→ AIM OF THE EXERCISE:
Report every line of the records beneath this task that holds the string "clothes".

---- SUPPLIED RECORDS

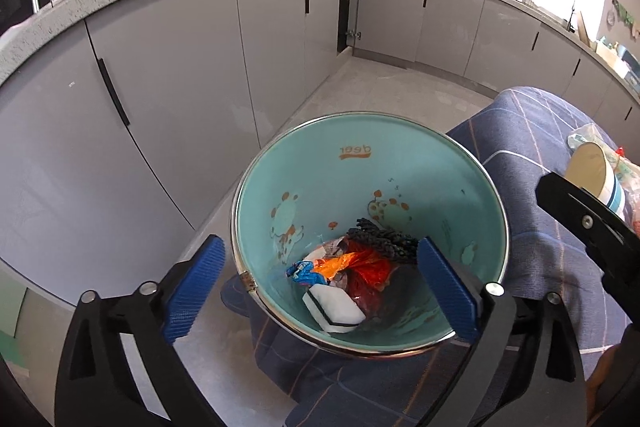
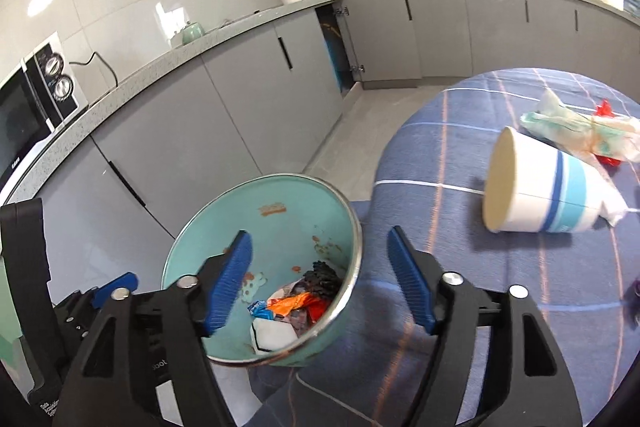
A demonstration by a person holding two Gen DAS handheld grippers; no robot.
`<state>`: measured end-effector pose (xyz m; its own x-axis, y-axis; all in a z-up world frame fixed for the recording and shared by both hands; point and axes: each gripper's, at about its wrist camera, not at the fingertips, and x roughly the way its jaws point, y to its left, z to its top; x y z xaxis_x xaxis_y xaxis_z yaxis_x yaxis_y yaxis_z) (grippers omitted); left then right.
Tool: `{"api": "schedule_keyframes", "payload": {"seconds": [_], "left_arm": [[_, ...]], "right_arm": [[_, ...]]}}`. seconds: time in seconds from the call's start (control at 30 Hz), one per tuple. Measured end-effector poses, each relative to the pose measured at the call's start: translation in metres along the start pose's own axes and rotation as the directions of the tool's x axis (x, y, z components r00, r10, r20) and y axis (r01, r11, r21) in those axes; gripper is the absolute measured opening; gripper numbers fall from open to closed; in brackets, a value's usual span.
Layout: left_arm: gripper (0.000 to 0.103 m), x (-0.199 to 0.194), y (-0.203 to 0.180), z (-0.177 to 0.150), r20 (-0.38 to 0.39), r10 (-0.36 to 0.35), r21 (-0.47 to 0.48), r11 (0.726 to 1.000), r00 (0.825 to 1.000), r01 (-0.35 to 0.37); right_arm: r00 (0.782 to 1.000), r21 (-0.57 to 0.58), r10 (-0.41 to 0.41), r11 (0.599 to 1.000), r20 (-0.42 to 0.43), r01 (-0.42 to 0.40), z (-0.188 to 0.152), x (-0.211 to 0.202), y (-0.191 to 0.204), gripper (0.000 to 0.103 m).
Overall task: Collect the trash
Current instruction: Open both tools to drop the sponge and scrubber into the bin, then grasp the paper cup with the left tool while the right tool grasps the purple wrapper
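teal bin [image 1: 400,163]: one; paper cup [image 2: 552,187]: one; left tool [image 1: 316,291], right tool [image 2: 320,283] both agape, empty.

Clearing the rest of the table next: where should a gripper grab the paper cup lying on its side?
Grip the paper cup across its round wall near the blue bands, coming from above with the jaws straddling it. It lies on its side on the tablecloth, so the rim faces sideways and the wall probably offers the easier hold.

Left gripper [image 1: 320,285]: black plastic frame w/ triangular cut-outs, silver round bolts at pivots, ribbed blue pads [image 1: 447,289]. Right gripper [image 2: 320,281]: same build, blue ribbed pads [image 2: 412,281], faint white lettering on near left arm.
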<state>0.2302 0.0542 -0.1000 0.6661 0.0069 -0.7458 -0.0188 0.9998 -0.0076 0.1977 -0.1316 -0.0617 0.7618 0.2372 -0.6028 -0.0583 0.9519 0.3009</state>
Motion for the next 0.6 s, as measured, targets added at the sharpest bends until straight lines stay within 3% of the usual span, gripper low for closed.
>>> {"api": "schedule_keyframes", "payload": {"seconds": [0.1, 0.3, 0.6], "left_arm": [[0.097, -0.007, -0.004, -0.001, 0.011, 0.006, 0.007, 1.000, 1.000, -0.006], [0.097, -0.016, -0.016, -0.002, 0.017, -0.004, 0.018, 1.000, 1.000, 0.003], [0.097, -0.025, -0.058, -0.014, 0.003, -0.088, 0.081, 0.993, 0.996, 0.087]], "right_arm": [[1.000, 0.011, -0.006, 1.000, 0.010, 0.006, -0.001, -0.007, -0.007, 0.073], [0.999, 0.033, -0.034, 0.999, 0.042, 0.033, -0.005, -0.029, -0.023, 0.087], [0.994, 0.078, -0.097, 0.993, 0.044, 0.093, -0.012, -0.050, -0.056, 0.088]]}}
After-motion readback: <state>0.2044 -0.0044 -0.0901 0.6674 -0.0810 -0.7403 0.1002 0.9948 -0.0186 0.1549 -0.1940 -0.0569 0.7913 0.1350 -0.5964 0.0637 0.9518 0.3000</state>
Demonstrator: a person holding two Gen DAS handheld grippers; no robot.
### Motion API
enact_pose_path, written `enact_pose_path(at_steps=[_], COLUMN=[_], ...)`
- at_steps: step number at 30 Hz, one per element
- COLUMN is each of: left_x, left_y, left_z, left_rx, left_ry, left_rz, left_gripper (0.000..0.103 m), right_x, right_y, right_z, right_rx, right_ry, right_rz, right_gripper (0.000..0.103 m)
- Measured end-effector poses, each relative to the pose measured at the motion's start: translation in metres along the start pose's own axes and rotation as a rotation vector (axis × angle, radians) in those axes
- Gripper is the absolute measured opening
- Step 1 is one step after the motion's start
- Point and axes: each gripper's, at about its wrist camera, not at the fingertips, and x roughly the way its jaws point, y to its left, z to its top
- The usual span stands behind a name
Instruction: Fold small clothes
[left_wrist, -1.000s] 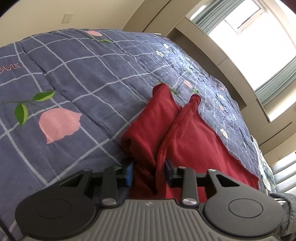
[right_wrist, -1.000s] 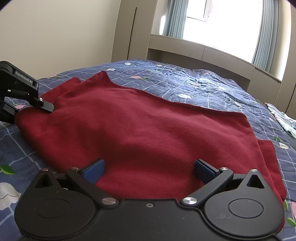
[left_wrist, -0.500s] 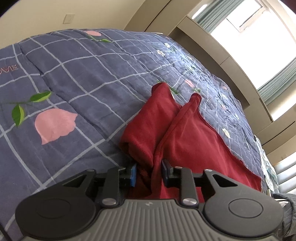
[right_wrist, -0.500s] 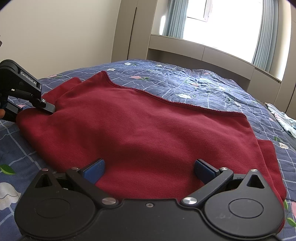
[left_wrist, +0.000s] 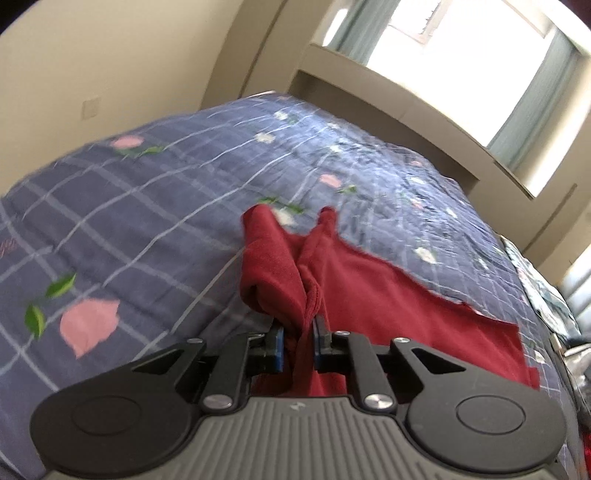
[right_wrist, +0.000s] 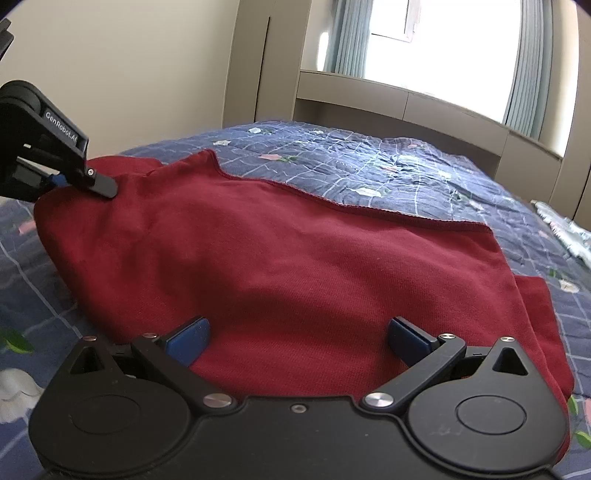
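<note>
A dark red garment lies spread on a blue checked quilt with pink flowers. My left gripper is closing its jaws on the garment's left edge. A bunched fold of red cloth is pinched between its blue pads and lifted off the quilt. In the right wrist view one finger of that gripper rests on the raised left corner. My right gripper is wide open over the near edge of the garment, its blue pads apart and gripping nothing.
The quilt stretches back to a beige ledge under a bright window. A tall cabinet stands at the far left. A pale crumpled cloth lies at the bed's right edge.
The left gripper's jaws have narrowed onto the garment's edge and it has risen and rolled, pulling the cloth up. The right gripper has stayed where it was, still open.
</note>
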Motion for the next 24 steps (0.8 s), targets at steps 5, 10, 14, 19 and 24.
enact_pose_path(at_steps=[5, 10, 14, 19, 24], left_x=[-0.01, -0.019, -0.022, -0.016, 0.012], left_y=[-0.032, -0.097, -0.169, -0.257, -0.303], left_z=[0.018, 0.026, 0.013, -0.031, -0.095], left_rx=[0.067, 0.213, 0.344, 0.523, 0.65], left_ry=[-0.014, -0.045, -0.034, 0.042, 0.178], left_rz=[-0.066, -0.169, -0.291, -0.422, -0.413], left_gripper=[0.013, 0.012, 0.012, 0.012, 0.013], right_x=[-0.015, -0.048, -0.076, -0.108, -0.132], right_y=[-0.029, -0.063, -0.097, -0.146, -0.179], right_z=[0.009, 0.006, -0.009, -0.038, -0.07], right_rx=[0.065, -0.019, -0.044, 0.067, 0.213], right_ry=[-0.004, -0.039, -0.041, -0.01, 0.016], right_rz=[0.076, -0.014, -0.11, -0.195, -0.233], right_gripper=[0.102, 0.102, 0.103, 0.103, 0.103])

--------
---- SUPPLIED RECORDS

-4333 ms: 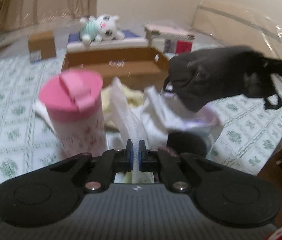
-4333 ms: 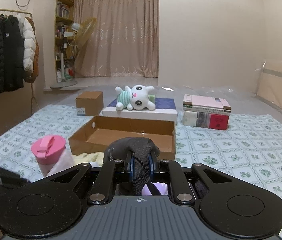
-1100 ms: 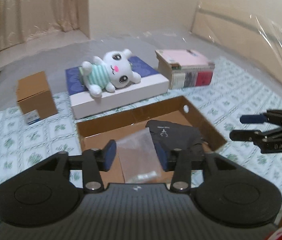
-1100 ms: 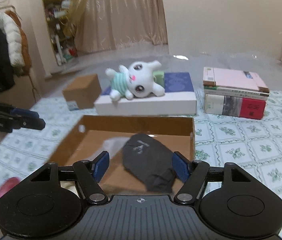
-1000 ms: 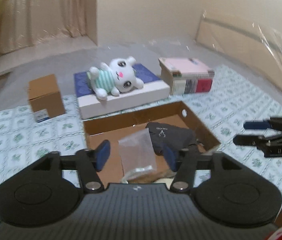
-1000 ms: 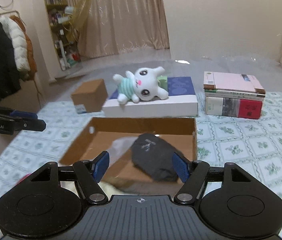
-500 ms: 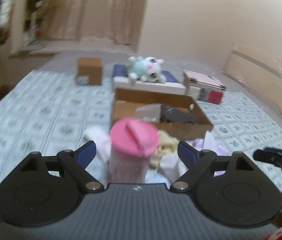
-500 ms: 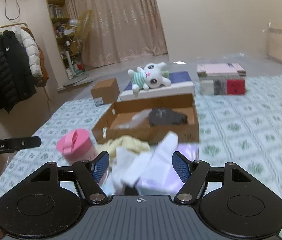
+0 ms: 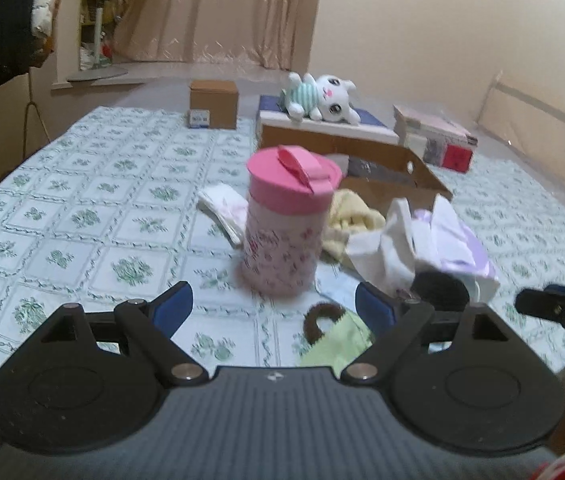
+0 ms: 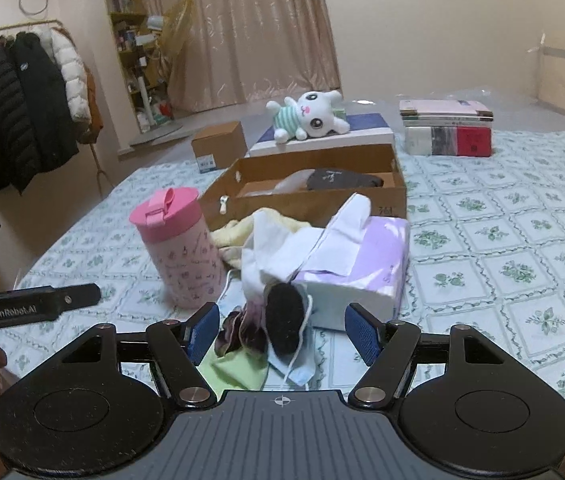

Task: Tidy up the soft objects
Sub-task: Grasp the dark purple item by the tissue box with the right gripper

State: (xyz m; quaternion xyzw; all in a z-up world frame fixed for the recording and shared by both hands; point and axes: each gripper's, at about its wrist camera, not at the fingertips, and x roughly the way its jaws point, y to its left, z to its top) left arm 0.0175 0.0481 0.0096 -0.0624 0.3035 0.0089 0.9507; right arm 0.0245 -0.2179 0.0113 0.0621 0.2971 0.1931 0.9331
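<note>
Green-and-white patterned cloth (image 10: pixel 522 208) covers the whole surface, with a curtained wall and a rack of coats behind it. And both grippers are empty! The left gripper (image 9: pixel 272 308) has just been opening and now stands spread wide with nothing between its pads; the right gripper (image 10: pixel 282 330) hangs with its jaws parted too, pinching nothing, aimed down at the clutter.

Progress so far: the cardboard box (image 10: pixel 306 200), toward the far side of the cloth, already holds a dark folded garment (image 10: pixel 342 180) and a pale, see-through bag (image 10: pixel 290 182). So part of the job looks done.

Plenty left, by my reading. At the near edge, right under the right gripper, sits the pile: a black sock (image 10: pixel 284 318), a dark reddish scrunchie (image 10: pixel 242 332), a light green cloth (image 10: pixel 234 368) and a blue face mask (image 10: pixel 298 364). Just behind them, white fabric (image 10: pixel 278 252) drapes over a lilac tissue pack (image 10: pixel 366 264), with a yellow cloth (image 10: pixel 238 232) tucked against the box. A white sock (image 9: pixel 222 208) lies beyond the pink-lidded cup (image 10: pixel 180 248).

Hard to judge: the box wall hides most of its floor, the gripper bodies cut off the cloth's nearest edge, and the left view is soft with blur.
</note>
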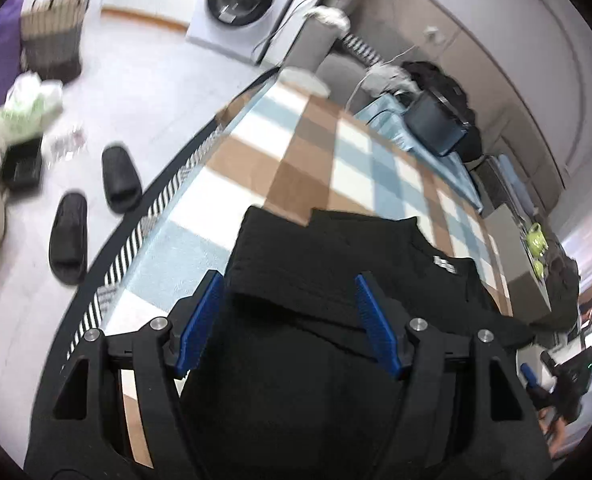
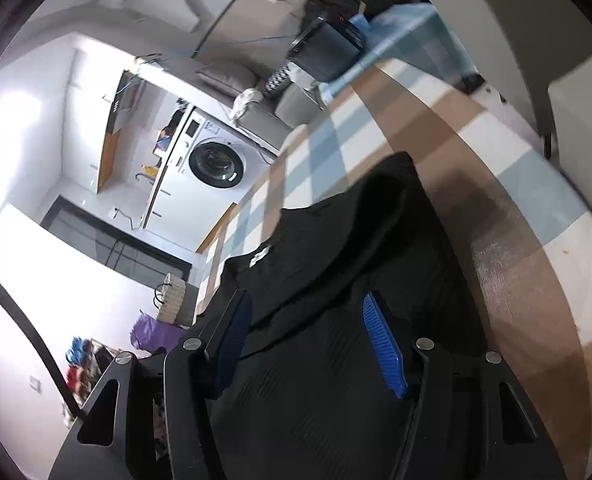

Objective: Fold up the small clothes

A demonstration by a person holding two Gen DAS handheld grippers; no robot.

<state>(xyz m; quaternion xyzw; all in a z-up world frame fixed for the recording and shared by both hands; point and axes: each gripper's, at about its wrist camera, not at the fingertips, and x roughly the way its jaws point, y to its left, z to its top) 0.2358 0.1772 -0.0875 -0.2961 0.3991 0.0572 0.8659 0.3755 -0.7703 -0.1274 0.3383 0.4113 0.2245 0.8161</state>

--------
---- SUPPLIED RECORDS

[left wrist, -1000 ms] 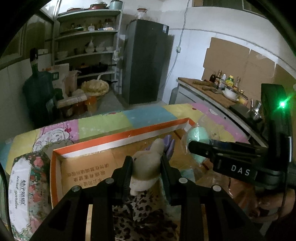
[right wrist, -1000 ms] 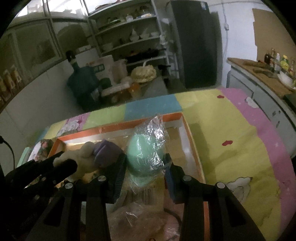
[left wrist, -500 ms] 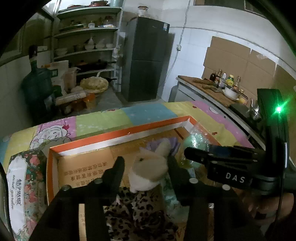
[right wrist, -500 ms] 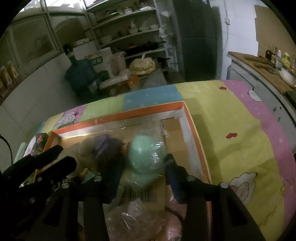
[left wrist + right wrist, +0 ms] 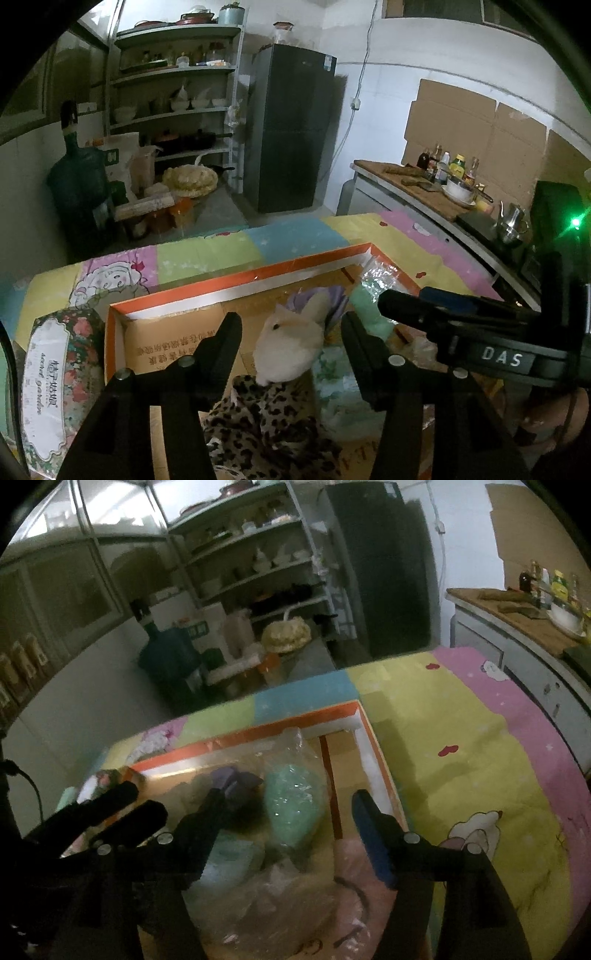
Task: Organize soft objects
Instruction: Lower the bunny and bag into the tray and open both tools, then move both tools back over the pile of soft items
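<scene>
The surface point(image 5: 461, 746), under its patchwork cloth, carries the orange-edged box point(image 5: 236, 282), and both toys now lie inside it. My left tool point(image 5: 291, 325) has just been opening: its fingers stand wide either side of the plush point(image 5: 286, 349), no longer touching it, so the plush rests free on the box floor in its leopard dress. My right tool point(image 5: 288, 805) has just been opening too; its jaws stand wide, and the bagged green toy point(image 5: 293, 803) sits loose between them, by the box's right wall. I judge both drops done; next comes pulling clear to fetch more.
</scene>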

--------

→ ANSWER TO THIS TASK:
Instruction: Fold small clothes
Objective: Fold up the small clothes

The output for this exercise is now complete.